▶ **Work required**: Please retype the data below exactly, stopping after the line with "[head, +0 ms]" and skipping every picture.

Exercise material START

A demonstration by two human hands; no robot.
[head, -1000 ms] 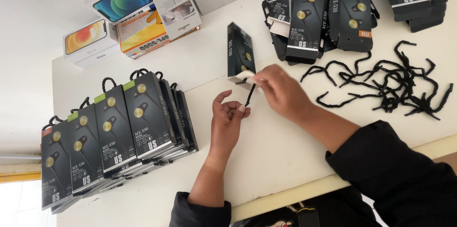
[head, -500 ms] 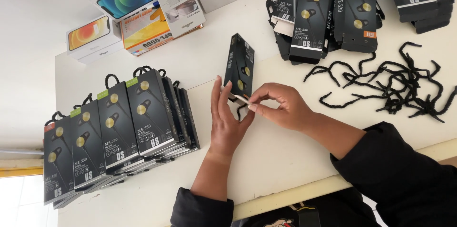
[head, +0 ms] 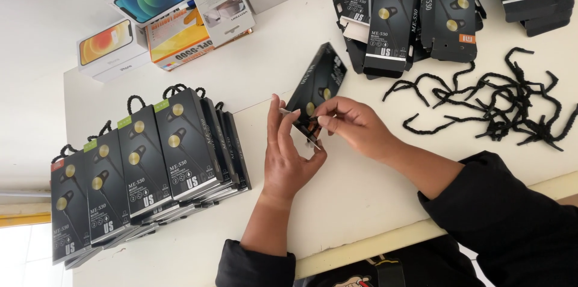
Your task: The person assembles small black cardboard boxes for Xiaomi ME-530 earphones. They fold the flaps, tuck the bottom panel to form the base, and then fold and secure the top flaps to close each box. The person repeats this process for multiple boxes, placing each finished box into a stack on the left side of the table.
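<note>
Two hands on one box (head: 317, 85) | left (head: 289, 154) steadies, right (head: 352, 126) pinches cord | corded stack (head: 150, 160) done | loose cords (head: 500, 103), uncorded boxes (head: 421, 10) left

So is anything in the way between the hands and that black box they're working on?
Nothing visible. The left hand steadies the black box from its near end, and the right hand pinches at the same end. The loose black cords lie apart.

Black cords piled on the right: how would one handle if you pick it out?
The cords look like thin braided loops lying curled and crossed, so probably floppy and very light. Because they overlap in a tangle, lifting one may drag its neighbours. Flat on the table, they seem unlikely to roll.
</note>
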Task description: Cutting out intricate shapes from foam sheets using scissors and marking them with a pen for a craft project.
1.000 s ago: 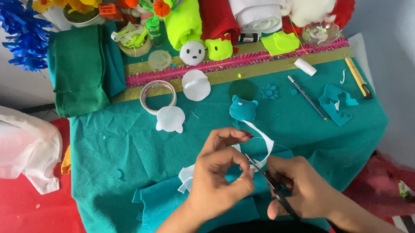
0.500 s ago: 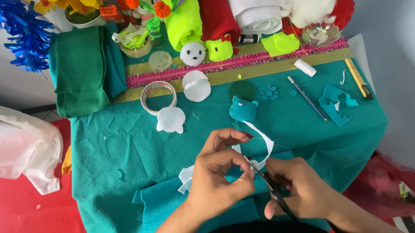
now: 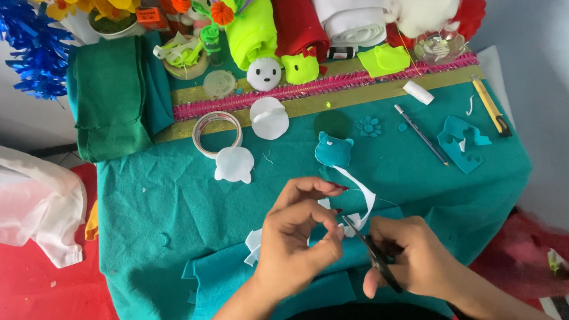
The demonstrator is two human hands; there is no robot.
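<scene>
Far left there's a white cloth (image 3: 27, 197) bunched up off the edge of the table, with blue tinsel (image 3: 27, 46) above it in the corner. Next over, a folded green felt (image 3: 109, 107) stack sits at the back of the teal cloth (image 3: 171, 203) that covers the table, and beside that a tape ring (image 3: 217, 133) with a white cutout (image 3: 234, 164) touching its lower edge. Along the back there's a pink trim (image 3: 332, 87) strip, plus rolls of neon yellow, red and white fabric behind it. Down front, the person's left hand (image 3: 297, 239) is curled in tight, fingers pinching a small white piece (image 3: 357, 222) that's mostly hidden by the hand, so its shape is hard to make out. A long white strip (image 3: 361, 192) curls up off that piece toward a teal bear shape (image 3: 333, 149) lying flat just above. The right hand (image 3: 413, 260) is closed round a pair of scissors (image 3: 373, 255), blades pointing up and left right at the white piece, tips touching it or very close. Can't tell how far the blades are parted. Further right on the cloth: a pen (image 3: 421, 135), teal scraps (image 3: 461, 142), a white tube (image 3: 418, 92) and a yellow cutter (image 3: 490, 105) near the edge.
</scene>
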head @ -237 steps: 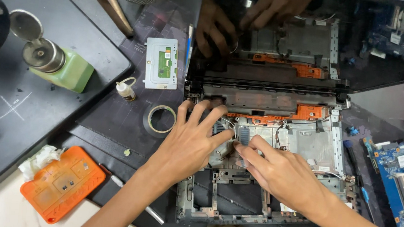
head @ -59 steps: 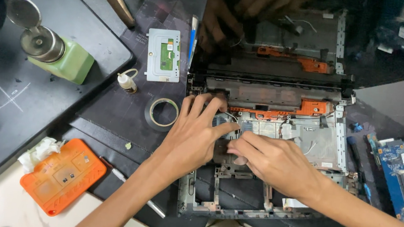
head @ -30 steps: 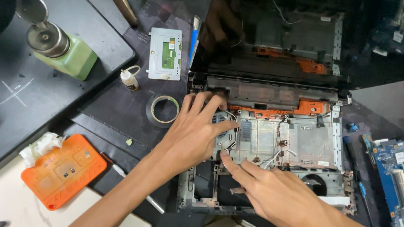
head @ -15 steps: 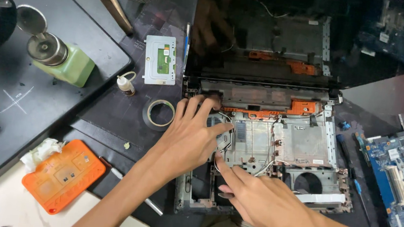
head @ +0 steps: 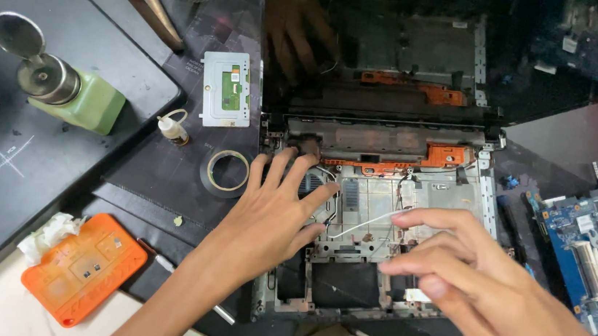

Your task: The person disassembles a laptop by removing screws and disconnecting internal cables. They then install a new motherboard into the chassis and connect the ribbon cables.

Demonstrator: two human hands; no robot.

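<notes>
An opened laptop base (head: 450, 197) lies in front of me, grey inside with orange brackets along its hinge edge. My left hand (head: 272, 224) rests flat on its left side, fingers spread, holding nothing. My right hand (head: 477, 287) hovers blurred above the right half of the base with its fingers loosely extended. A thin white cable (head: 359, 226) runs taut from the chassis up to its index fingertip; whether the fingers grip it I cannot tell. The dark raised lid (head: 398, 46) dimly mirrors the base and a hand.
Left of the base lie a tape roll (head: 228, 171), a small dropper bottle (head: 171, 128) and a touchpad module (head: 227, 89). A green flask (head: 72, 91) sits on a black closed laptop (head: 15, 155). An orange case (head: 81, 264) is at front left, a blue circuit board (head: 590, 254) at right.
My right hand has lifted from the front edge of the chassis toward the camera and moved right. A white cable now stretches up to it. My left hand has stayed put.
</notes>
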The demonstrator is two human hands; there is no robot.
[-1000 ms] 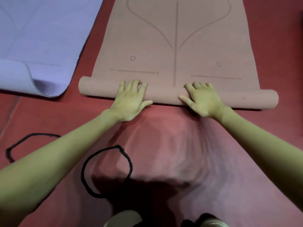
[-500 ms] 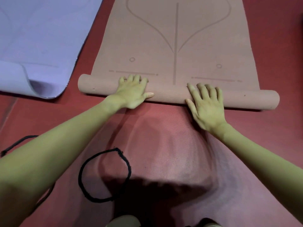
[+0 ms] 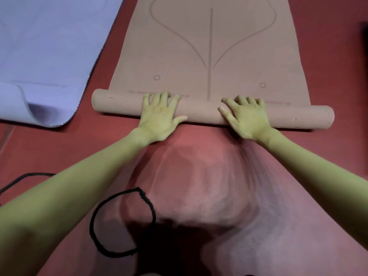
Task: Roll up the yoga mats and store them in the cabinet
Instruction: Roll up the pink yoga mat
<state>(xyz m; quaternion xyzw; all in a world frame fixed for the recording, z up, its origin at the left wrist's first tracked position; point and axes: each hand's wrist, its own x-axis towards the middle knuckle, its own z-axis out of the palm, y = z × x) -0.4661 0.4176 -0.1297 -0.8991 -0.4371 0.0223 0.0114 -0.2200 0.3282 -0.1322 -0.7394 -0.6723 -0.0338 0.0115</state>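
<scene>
The step in hand is the rolling of the tan mat (image 3: 209, 46), and by the look of it the work is at an early stage: a slim roll (image 3: 201, 111) lies across the floor (image 3: 328, 36) at the near end, while most of the mat runs flat away from the person, its printed lines and small circles plain to see. No cabinet shows anywhere.

The left hand (image 3: 159, 114) lies palm down on the left half of the roll, fingers spread and reaching over its top, thumb pointing inward along the near side. The right hand (image 3: 247, 118) lies on the right half in the same manner, its fingers bent a little over the crest. Neither grip closes round the roll; both hands press on it from above. Both forearms stretch forward, nearly straight.

The next move likely calls for an even push from both palms, so that the roll travels straight and its ends stay flush; a stronger push on one side would probably make it cone.

A lilac mat (image 3: 49, 46) lies unrolled to the left, one corner curled. A black loop (image 3: 121, 224) lies on the red mat (image 3: 209, 186) nearby.
</scene>
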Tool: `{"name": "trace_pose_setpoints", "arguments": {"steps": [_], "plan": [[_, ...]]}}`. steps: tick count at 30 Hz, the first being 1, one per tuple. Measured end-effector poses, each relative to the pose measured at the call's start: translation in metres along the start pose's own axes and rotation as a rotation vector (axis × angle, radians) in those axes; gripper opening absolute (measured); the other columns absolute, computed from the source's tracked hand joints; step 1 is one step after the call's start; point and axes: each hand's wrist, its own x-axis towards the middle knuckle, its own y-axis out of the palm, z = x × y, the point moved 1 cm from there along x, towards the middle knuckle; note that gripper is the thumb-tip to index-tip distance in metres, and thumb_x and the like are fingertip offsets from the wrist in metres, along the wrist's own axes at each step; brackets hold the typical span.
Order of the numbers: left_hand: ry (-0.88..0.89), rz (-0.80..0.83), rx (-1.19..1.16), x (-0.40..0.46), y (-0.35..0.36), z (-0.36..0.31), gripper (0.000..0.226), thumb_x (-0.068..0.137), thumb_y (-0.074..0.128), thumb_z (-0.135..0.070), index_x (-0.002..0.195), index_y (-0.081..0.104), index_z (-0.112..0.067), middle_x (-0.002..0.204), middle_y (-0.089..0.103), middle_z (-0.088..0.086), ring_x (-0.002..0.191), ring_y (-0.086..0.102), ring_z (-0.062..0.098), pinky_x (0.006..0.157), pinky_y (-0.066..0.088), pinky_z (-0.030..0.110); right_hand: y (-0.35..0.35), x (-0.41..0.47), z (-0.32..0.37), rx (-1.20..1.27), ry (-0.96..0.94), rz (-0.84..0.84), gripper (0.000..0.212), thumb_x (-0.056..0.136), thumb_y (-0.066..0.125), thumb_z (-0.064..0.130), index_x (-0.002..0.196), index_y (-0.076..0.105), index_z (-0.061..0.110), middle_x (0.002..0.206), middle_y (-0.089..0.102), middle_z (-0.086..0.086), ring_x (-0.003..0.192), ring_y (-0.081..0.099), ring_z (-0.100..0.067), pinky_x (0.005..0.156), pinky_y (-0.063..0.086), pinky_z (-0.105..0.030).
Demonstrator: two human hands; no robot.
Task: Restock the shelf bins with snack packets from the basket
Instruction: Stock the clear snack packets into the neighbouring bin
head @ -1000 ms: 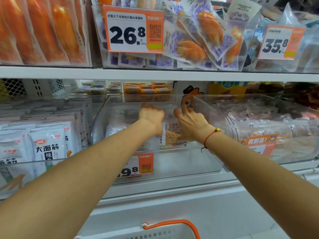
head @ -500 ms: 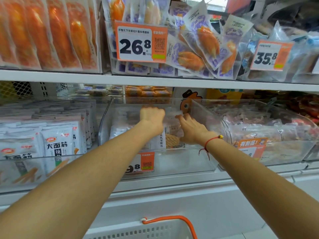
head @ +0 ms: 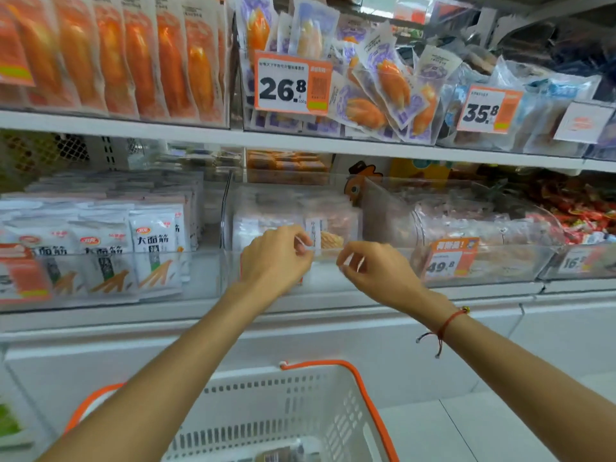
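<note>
A clear shelf bin (head: 230, 261) in the middle of the lower shelf holds pale snack packets (head: 328, 233) stood upright at its back. My left hand (head: 276, 258) and my right hand (head: 376, 268) hover just outside the bin's front wall, fingers loosely curled, nothing in either. A white basket (head: 336, 411) with orange handles sits below my arms. One packet (head: 278, 456) shows at its bottom edge; the rest of its inside is hidden.
Left bin (head: 200, 278) holds white packets with black characters. Right bin (head: 500, 258) holds pinkish packets behind a 49.8 tag (head: 448, 261). Upper shelf carries orange packs (head: 140, 58) and purple chicken packs (head: 383, 88). White shelf base (head: 333, 328) lies below.
Both hands have pulled back out of the middle bin toward me, leaving the packets inside. The camera has tilted down, bringing more of the basket into view.
</note>
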Motion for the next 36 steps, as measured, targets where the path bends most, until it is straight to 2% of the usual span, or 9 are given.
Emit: {"name": "trace_pose_setpoints", "arguments": {"steps": [3,11,17,19,22,24,27,31,36], "plan": [[-0.076,0.106,-0.058,-0.04,0.019,0.023,0.013,0.082,0.06,-0.03,0.093,0.066,-0.034,0.089,0.068,-0.018,0.09,0.063,0.009,0.08,0.05,0.028,0.025,-0.029,0.007,0.017,0.022,0.268,0.011,0.086,0.061,0.024,0.093,0.069,0.026,0.079,0.065,0.007,0.072,0.06,-0.011,0.065,0.044,-0.023],[-0.331,0.388,-0.098,-0.127,0.089,0.111,0.008,0.088,0.058,-0.031,0.091,0.061,-0.037,0.09,0.063,-0.018,0.088,0.062,0.008,0.074,0.048,0.025,0.145,-0.092,0.005,-0.006,0.124,0.789,0.023,0.092,0.054,0.022,0.112,0.066,0.018,0.123,0.06,-0.004,0.113,0.056,-0.023,0.09,0.043,-0.031],[-0.569,0.608,-0.048,-0.192,0.156,0.18,0.014,0.092,0.051,-0.027,0.096,0.063,-0.033,0.109,0.065,-0.009,0.097,0.063,0.019,0.08,0.05,0.027,0.258,-0.159,0.001,0.097,0.316,0.986,0.029,0.092,0.052,0.02,0.12,0.059,0.015,0.128,0.057,-0.011,0.111,0.056,-0.03,0.096,0.046,-0.038],[-0.676,0.712,-0.049,-0.216,0.176,0.197,0.017,0.094,0.047,-0.022,0.099,0.06,-0.031,0.119,0.062,-0.001,0.085,0.063,0.019,0.073,0.049,0.029,0.28,-0.177,0.002,0.063,0.333,1.02,0.038,0.093,0.046,0.017,0.131,0.049,0.016,0.135,0.05,-0.011,0.116,0.052,-0.032,0.1,0.042,-0.046],[-0.877,0.875,-0.026,-0.251,0.2,0.22,0.012,0.096,0.045,-0.016,0.105,0.053,-0.016,0.095,0.062,0.008,0.05,0.039,0.014,0.058,0.037,0.027,0.307,-0.193,0.007,-0.034,0.323,1.03,0.059,0.093,0.044,0.017,0.147,0.022,0.015,0.15,0.026,-0.01,0.135,0.031,-0.032,0.108,0.024,-0.053],[-1.012,0.932,-0.117,-0.269,0.21,0.226,0.01,0.096,0.046,-0.017,0.096,0.055,-0.011,0.08,0.057,0.005,0.052,0.037,0.012,0.06,0.036,0.027,0.32,-0.2,0.009,-0.126,0.302,1.014,0.071,0.093,0.049,0.03,0.149,0.011,0.01,0.155,0.01,-0.017,0.142,0.015,-0.035,0.11,0.024,-0.049],[-1.236,0.787,-0.388,-0.287,0.219,0.228,0.017,0.094,0.049,-0.012,0.107,0.055,-0.002,0.087,0.056,0.007,0.069,0.052,0.01,0.057,0.04,0.025,0.341,-0.214,0.004,-0.056,0.388,1.048,0.092,0.091,0.054,0.04,0.151,-0.009,0.009,0.158,-0.006,-0.018,0.146,-0.004,-0.035,0.113,0.024,-0.048],[-1.447,0.487,-0.53,-0.3,0.222,0.23,0.033,0.087,0.066,-0.014,0.113,0.057,0.002,0.098,0.063,0.011,0.083,0.06,0.022,0.064,0.045,0.027,0.342,-0.212,-0.006,0.08,0.418,0.937,0.08,0.083,0.065,0.035,0.145,0.02,0.015,0.138,0.041,-0.008,0.125,0.042,-0.026,0.092,0.049,-0.038],[-1.421,0.451,-0.655,-0.301,0.215,0.219,0.033,0.094,0.057,-0.019,0.121,0.056,0.0,0.094,0.057,0.004,0.087,0.053,0.02,0.081,0.038,0.031,0.332,-0.214,-0.005,0.016,0.334,0.971,0.059,0.086,0.055,0.033,0.132,0.027,0.009,0.086,0.053,0.0,0.08,0.053,-0.021,0.071,0.045,-0.034]]}}
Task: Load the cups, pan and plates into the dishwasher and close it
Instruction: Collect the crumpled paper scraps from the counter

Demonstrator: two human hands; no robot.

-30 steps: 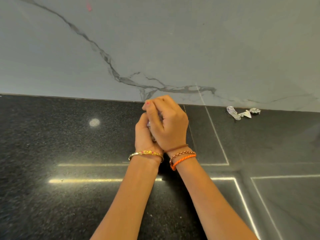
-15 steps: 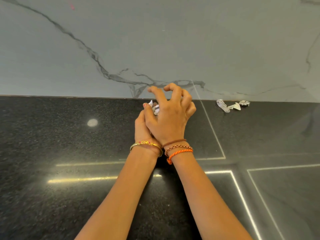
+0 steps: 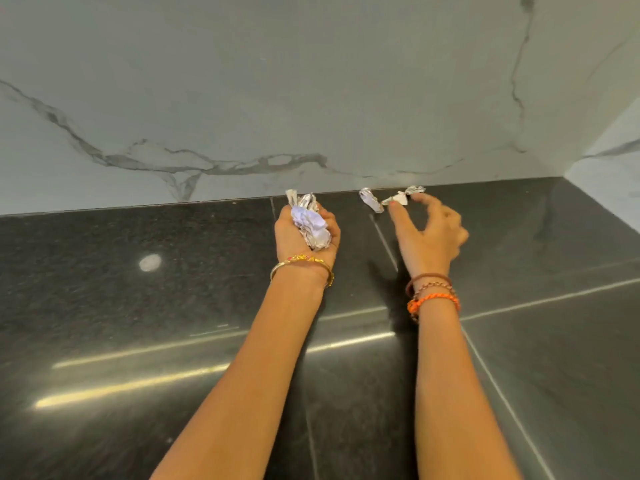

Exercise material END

▶ **Solution for this task**:
A demonstration by two human hands; no robot.
[head, -1000 ms] 
[head, -500 ms] 
[head, +0 ms] 

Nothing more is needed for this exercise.